Early treatment EMA data
3.3.1.2
At the first coaching session, Participant A's EMA data revealed three instances of self-injurious thoughts which occurred over the course of one day. These thoughts started in the afternoon and lasted until the evening survey. Both the individual network model (Fig. 1.1) and a behavioral chain analysis revealed that participant A reported high levels of shame preceding self-injurious thoughts. During session one, the client was provided with basic psychoeducation on emotions and ways to describe emotional states. Between session one and session two, participant A reported in EMA that she engaged in self-injurious behavior via scratching. Participant A denied she had any suicidal intent and reported that she scratched herself to get rid of a thought/feeling. She also denied that she needed any medical care or reached out to others. As she continued to deny further self-injurious thoughts and behavior on her subsequent EMAs, the emergency response protocol was not activated, and this behavior was discussed at the subsequent session (session two).

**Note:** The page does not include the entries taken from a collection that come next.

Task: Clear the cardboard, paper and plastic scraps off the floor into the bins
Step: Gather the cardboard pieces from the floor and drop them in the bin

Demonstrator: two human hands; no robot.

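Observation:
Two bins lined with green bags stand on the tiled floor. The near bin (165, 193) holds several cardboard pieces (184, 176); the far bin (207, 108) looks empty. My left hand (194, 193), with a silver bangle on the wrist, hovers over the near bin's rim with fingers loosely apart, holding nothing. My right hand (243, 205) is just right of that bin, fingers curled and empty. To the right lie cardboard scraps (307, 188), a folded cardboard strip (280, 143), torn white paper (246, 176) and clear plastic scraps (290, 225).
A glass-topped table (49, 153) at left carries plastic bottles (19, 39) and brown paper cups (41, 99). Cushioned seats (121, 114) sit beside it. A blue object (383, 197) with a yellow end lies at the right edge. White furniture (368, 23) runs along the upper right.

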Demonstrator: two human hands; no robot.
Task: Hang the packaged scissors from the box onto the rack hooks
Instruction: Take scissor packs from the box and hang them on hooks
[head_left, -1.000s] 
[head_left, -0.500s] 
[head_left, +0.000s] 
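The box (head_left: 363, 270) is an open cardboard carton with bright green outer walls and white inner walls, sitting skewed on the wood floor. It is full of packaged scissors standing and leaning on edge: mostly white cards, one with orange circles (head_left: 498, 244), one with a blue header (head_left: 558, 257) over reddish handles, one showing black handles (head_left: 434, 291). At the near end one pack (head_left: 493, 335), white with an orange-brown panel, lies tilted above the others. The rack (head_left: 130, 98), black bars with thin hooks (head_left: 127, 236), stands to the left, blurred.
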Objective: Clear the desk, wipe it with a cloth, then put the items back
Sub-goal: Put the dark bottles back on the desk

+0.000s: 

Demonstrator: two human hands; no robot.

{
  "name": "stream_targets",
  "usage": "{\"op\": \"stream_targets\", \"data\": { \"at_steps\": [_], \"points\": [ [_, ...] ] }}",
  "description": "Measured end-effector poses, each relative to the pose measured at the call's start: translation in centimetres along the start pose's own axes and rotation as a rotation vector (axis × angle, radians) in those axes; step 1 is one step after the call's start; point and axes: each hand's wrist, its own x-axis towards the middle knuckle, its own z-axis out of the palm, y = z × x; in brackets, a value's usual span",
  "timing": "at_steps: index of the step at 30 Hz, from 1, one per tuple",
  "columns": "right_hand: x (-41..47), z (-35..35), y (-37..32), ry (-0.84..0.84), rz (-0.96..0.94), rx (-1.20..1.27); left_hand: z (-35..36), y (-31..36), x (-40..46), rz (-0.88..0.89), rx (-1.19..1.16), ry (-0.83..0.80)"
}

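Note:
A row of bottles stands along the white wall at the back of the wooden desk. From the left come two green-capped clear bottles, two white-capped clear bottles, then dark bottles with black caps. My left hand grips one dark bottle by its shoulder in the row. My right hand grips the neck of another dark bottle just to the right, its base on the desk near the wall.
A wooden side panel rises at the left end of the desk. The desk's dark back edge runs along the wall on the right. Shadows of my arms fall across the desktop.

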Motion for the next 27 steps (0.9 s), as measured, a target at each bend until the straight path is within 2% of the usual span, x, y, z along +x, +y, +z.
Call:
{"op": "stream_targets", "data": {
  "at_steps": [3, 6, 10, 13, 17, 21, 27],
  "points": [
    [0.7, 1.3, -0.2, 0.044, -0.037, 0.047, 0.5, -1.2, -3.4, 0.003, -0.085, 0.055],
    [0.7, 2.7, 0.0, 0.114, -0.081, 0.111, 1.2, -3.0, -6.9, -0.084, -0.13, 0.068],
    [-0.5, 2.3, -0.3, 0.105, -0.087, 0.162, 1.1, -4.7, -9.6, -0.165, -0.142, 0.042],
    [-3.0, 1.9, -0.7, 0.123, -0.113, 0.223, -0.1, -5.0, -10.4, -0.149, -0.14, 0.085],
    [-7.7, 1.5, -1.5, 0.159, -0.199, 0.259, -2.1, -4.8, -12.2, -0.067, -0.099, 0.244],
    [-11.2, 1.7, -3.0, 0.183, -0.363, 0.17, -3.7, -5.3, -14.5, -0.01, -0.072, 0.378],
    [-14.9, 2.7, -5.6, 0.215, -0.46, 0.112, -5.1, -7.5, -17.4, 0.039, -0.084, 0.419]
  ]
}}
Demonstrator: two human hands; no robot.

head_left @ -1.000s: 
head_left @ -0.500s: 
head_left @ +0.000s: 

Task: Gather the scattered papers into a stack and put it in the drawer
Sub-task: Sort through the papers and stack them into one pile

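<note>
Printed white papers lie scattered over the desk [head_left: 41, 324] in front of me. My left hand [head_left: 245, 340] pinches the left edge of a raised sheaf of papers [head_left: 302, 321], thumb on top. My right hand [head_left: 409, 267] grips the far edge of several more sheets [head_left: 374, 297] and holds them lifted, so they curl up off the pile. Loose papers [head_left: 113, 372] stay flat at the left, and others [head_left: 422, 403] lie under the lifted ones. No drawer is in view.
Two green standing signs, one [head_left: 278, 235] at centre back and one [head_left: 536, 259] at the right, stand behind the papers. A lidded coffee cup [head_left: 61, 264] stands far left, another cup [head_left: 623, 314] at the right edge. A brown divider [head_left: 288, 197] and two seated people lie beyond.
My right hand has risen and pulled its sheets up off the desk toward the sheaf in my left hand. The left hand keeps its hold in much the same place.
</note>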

Use of EMA data to inform treatment plan
3.3.1.3
During session two, this information was reviewed along with a suicide risk assessment and a behavioral chain analysis surrounding the self-injurious behavior. Participant A was also introduced to cognitive reappraisal and exposure-based strategies (i.e., “opposite-to-emotion action”). As participant A reported that the emotion was “unjustified” (i.e., she did not know if others were rejecting her and did not feel that other people's opinions were important to her”), she was instructed how to engage in “opposite action” to shame. Participant A was assigned homework to practice this skill between sessions and to intentionally seek out experiences in which she was were interacting with others in ways she might perceive others rejecting her. Participant A continued to practice this skill during subsequent sessions and specific instances in which she perceived others to be evaluating her were reviewed in session.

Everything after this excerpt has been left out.